Stung by Bethany Wiggins

Page 21

  Every few minutes, Bowen pauses and listens to the quiet of nothing, as if he’s expecting … something.

  We walk for what feels like hours, and I keep expecting the sky to brighten, the sun to rise. A slow, persistent ache grows in my lower back, and blisters form on both my heels. When I think time must have paused, trapping us in this forever night, the darkness takes on a different hue, like the fuzzy gray of predawn.

  Light flickers and glimmers between buildings, turning slowly from gray to red, and I realize my mistake. Not sunrise. Firelight.

  Bowen pulls me to a stop and drags me into the closest building—an old apartment building with a walkway between numbered doors and a few tattered doormats littering the ground. He eases a door open, number 1C, and we step inside.

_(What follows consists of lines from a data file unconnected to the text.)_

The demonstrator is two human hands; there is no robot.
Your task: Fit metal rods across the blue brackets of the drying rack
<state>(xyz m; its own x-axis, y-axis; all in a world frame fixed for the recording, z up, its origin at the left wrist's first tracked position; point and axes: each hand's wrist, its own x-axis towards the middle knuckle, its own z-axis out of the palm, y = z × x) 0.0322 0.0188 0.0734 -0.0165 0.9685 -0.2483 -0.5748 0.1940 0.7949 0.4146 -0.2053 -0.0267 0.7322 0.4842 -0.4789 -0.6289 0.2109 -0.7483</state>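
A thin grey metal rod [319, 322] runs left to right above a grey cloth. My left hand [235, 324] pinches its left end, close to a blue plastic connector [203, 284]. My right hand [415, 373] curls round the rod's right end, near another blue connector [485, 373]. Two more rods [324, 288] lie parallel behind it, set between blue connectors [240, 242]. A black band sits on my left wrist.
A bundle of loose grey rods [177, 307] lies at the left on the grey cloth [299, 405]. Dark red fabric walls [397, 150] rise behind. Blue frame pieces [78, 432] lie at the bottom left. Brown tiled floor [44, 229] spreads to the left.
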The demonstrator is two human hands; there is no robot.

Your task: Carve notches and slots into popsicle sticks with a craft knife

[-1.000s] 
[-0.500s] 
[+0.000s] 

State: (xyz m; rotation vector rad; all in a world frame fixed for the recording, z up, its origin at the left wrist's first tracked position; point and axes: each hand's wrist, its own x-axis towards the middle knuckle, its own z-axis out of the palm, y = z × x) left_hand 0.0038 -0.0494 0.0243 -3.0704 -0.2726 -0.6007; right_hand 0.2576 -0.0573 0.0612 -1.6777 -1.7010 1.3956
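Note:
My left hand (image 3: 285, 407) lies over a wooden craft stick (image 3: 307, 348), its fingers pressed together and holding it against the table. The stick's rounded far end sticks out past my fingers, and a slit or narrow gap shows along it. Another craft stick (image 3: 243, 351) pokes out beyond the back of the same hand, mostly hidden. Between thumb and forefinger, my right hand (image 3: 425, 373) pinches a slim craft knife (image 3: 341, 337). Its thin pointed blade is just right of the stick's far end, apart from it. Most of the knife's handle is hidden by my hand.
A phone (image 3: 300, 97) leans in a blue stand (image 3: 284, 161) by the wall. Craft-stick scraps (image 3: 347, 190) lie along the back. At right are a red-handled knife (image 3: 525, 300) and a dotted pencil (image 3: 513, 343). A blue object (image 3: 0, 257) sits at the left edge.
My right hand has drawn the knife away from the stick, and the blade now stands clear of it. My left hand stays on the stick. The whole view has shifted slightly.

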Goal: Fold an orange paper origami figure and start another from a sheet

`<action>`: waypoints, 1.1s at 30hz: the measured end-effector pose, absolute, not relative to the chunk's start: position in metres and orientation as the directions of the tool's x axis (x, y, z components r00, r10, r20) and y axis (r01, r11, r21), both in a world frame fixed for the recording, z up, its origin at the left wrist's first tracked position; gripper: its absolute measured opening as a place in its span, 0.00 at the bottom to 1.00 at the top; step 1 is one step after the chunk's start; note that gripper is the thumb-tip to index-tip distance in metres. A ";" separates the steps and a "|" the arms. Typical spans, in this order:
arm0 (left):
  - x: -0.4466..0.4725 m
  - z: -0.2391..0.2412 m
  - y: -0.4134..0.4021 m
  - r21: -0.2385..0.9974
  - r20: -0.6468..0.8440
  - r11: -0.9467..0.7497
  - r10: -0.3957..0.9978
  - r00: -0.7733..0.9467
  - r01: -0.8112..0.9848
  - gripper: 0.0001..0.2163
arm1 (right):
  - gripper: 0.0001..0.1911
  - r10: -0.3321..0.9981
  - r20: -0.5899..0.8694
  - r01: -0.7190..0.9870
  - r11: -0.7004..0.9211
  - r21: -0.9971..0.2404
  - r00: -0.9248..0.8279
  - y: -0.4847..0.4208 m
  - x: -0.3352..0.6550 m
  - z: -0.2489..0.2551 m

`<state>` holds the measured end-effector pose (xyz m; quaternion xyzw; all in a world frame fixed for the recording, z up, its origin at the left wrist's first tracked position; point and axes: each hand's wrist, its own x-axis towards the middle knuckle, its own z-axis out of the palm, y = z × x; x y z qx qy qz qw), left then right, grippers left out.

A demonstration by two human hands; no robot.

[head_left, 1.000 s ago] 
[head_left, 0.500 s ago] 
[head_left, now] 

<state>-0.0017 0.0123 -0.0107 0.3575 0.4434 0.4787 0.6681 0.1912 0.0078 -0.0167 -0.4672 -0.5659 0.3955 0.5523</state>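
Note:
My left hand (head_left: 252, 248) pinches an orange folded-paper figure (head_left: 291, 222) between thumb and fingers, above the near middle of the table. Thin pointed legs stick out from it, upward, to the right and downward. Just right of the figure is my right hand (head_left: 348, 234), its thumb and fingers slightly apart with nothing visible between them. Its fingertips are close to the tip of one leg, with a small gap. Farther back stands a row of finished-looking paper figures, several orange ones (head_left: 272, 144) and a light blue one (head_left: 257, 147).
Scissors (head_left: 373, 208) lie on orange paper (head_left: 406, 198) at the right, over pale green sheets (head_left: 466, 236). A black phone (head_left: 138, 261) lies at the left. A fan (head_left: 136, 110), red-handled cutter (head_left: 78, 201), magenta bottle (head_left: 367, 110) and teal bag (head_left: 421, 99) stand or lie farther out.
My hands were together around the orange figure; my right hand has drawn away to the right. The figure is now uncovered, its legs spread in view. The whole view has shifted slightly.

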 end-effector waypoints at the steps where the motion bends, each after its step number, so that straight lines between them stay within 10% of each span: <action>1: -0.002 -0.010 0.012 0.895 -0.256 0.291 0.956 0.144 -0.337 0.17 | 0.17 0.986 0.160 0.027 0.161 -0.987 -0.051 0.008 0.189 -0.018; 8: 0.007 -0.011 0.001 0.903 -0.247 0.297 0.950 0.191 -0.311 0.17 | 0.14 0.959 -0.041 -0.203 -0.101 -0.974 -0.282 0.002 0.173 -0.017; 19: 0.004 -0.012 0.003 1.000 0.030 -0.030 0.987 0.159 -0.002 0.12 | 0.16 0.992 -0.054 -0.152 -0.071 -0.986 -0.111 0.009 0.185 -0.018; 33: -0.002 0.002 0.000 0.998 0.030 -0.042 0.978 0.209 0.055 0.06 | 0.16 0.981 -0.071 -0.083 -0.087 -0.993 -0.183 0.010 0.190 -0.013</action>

  A hint of firelight shines in through a shattered window, between a broken pair of blinds, illuminating an overturned table and the frame of a sofa. He presses me against a wall, his damp hands tight on my shoulders. Firelight glows against the side of his face, leaving the other side black and featureless.

  “There’s someone out there,” he whispers. “We’ve got to get away unseen. ” A wail, eerily human—yet not—echoes into the apartment building, and Bowen grapples with his gun, aiming it toward the window. “If they catch you,” he whispers, eyes glued to the window, “you’re a boy! But don’t get caught! If I give you this signal,” he pumps his fist three times, “that means run. Go to the north gate and turn yourself in. Don’t get caught!” He lowers the gun and looks at me again. “You stay behind me. Do not make any noise! And stay in the shadows!”

  His hand goes to his belt, and he removes something, a Taser, and presses it into my hand. He shows me how to use it and sets it to kill. And then, our feet silent, my heart thundering like a bass drum in a symphony, we step back into the night.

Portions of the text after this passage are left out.